Tired of a sedentary lifestyle and want to learn how to run to become a runner? You already, but you have not had good results or injuries have appeared? Do you want to jump to a level and destroy your personal records? If you answered yes to any of these questions, you will be interested in the following post, in which we will tell you about this sport, following the instructions and tips. Take note to make the most of your qualities!
How to learn to run?
Below we list the steps and give you all the tips you must follow to learn how to run properly and become a head to toe runner.
Step 0: can you do it?
The first step is actually the starting point: your health. You must make sure that you are truly capable of running. While walking is a low-impact activity and is suitable for everyone, running requires a lot of effort. Therefore, if you are not used to this, or are about to significantly increase your level of effort, we recommend that you get a medical examination, especially at the heart level, where the stress test is included.
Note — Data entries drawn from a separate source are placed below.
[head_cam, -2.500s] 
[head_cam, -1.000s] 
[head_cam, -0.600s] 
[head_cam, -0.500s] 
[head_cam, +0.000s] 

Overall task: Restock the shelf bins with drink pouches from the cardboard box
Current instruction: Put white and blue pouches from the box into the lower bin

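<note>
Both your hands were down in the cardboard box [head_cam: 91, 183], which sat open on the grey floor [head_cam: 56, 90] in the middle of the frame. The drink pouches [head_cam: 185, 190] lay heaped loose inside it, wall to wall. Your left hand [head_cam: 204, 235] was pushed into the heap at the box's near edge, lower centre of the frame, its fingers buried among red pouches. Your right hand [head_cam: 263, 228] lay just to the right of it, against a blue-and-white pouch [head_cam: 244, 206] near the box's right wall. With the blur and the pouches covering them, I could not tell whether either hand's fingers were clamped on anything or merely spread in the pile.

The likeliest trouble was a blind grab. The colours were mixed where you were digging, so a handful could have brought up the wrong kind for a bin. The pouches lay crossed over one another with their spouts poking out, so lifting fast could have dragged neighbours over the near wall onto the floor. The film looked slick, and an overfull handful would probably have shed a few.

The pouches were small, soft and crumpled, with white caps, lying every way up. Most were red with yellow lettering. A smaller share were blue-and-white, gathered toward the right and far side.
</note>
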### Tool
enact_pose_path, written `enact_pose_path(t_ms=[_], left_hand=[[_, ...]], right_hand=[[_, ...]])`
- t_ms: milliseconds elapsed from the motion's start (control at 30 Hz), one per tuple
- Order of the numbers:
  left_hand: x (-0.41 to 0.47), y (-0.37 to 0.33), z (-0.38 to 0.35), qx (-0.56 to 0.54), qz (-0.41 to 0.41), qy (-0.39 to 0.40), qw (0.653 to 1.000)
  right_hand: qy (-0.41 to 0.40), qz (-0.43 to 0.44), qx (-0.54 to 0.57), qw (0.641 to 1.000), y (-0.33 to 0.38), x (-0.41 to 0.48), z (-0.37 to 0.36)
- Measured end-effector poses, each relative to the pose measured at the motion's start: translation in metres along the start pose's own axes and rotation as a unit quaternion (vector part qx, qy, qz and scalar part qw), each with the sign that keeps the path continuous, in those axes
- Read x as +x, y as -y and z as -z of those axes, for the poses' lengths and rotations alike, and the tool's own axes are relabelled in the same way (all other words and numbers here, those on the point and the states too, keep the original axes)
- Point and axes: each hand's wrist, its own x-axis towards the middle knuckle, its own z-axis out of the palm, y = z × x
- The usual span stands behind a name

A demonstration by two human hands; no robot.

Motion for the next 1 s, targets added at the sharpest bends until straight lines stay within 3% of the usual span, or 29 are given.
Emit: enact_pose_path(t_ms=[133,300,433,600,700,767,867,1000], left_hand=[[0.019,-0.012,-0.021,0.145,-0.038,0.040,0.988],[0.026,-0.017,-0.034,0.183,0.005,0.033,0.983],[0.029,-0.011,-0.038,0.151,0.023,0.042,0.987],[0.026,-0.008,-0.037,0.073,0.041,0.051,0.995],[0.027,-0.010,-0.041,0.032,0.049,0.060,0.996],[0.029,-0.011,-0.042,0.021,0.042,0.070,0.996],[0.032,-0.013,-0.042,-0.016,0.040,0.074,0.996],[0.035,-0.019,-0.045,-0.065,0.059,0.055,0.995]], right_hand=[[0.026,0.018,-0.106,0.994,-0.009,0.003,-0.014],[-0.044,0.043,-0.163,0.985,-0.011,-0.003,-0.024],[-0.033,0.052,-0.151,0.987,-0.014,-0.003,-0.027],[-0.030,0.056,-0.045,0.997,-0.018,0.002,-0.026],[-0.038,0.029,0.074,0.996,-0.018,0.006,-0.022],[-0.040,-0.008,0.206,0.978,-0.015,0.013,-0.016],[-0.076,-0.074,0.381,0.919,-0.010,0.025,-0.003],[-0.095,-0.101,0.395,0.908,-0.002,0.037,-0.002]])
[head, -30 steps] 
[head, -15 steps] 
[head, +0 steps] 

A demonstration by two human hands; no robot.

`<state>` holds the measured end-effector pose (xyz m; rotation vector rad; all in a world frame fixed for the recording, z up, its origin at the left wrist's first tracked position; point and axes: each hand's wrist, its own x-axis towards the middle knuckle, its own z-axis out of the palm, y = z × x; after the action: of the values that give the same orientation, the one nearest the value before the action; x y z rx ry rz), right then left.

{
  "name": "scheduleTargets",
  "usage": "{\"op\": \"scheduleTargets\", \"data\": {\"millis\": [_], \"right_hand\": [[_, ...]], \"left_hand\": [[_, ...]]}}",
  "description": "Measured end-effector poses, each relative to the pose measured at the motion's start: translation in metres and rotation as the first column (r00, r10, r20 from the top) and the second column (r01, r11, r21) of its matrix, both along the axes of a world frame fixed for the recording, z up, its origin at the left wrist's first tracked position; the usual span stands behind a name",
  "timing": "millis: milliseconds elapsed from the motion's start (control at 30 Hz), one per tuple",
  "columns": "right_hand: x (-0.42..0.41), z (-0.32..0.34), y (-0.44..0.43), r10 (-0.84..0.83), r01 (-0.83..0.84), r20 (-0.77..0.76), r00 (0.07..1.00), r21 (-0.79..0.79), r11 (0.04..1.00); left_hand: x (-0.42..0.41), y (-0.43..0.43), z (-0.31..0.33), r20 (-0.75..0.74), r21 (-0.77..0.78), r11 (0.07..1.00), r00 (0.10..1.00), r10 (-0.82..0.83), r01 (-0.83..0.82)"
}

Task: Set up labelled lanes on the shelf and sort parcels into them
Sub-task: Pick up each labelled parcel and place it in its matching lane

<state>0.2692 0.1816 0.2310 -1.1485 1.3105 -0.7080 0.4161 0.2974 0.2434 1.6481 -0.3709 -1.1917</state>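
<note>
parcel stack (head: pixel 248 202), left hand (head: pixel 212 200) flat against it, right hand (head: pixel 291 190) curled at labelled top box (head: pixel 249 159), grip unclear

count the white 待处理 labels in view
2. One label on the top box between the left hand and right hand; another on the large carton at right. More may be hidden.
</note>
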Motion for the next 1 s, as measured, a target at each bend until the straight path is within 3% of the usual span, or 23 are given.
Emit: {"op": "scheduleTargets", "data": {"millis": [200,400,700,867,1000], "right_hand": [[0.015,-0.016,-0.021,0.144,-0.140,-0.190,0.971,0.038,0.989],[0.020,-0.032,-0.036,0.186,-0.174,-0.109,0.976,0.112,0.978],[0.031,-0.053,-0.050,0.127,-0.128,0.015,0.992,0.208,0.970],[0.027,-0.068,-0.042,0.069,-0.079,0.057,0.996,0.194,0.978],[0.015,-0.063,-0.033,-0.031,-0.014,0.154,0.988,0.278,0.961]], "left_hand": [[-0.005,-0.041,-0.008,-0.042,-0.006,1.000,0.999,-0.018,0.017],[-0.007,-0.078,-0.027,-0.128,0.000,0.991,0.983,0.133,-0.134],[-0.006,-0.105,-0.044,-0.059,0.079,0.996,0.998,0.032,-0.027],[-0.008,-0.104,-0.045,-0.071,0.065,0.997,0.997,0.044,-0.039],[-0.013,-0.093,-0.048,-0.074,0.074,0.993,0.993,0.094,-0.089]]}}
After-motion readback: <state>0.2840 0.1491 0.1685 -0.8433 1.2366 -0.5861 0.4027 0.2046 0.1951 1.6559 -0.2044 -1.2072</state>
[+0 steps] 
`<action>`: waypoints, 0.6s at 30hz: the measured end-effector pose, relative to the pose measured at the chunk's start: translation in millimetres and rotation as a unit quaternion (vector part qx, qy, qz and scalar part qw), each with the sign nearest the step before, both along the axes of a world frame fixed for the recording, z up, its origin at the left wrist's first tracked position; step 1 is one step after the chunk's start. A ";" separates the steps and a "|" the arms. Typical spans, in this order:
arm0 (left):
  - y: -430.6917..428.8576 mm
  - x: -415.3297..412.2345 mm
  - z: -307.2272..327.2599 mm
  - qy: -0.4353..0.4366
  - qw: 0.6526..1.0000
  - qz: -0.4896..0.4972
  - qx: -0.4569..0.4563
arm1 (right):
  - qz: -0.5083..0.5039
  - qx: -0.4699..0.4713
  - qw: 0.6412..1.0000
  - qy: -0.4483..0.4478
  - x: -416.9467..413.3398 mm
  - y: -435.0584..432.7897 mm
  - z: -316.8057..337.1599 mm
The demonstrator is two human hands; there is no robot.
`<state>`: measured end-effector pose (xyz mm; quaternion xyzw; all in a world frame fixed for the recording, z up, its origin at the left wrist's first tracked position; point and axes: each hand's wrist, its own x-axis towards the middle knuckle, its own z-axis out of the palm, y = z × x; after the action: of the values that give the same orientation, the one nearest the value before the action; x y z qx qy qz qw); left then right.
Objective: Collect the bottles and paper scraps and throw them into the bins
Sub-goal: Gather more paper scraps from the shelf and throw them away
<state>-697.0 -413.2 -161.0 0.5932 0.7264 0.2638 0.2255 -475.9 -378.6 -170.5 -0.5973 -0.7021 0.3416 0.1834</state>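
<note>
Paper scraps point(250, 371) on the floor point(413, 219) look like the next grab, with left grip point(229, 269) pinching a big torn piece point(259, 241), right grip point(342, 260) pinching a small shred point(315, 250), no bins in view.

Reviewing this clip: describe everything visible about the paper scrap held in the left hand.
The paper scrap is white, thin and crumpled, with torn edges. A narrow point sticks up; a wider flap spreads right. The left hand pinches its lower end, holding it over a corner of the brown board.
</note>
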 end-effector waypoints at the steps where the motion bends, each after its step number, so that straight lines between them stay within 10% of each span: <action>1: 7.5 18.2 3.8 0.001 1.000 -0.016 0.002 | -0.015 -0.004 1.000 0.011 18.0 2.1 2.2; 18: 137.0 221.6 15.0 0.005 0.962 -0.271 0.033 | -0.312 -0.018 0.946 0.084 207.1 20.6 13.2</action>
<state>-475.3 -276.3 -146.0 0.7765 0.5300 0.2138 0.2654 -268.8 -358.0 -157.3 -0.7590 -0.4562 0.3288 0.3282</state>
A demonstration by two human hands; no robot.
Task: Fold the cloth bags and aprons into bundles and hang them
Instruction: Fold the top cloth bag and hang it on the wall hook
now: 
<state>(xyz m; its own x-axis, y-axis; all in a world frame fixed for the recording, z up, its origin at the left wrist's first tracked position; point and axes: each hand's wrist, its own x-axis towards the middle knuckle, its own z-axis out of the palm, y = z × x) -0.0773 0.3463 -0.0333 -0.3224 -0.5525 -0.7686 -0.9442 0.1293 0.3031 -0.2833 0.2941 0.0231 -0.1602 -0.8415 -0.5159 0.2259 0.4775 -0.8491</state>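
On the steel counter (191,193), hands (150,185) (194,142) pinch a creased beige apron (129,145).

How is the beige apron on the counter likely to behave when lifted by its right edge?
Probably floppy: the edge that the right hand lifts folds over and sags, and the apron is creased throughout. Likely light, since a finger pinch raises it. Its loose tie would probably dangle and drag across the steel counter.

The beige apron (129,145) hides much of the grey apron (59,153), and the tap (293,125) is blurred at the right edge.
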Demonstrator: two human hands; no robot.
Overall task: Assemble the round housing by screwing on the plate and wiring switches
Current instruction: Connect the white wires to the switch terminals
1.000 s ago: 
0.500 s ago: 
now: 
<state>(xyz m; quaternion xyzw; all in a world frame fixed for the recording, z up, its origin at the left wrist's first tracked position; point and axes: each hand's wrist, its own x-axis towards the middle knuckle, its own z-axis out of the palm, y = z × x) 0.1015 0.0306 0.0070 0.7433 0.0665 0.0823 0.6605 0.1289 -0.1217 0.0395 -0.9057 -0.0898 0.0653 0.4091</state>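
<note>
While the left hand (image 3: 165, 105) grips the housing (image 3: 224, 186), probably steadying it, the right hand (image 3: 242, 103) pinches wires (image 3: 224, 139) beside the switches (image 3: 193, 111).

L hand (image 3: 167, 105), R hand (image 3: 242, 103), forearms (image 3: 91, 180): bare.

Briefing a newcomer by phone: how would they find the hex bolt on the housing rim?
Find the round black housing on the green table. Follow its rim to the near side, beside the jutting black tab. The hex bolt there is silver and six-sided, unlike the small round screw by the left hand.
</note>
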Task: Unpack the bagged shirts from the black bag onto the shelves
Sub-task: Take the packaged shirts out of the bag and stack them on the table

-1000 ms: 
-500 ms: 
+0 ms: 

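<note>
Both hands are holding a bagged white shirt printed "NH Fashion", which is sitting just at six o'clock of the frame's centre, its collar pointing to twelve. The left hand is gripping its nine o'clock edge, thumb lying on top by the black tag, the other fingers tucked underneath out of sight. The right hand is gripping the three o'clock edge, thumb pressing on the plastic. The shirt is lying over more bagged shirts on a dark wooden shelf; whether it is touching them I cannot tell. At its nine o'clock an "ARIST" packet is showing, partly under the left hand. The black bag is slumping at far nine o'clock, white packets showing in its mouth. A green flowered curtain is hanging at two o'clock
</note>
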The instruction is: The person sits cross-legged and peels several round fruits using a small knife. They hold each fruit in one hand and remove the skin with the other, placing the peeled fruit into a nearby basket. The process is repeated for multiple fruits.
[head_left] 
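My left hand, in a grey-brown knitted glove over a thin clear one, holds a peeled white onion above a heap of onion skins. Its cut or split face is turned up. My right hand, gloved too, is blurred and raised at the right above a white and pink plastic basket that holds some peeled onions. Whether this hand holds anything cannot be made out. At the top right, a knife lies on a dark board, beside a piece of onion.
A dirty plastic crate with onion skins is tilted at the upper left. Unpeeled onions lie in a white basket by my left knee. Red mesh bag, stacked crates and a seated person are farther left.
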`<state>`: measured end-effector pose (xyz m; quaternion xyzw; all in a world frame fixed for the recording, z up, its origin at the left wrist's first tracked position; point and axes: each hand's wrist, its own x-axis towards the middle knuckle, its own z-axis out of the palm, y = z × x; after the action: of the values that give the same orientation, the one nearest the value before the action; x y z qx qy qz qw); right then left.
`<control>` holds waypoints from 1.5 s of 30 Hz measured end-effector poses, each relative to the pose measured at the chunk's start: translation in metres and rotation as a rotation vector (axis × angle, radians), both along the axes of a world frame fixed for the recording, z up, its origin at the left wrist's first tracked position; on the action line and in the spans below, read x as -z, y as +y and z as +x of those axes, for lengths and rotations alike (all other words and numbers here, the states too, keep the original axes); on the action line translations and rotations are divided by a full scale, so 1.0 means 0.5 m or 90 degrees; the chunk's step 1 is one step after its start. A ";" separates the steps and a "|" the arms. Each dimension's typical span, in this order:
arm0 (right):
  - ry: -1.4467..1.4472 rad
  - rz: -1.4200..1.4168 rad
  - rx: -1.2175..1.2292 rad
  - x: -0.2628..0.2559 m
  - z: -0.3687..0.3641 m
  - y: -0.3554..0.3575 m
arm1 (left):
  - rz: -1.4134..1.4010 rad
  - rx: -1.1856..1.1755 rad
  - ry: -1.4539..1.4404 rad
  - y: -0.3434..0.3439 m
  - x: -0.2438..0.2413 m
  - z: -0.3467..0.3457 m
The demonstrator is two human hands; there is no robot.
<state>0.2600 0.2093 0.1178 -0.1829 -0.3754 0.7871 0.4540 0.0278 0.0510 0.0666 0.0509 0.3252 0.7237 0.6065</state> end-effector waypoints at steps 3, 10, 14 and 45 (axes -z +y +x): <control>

Step 1: Equip yourself well
Another key aspect before running is to properly equip yourself. You don’t need to wear the World Champion’s shoes for your first training session, but it is important that they are specially designed for the sport.
Step 2. Make a long-term plan
If you are driven by the urge to run, then that same urge can make you stop the next day. You must develop a long-term plan that will keep you motivated and goal-setting. For example, take part in a 10 km race in two months.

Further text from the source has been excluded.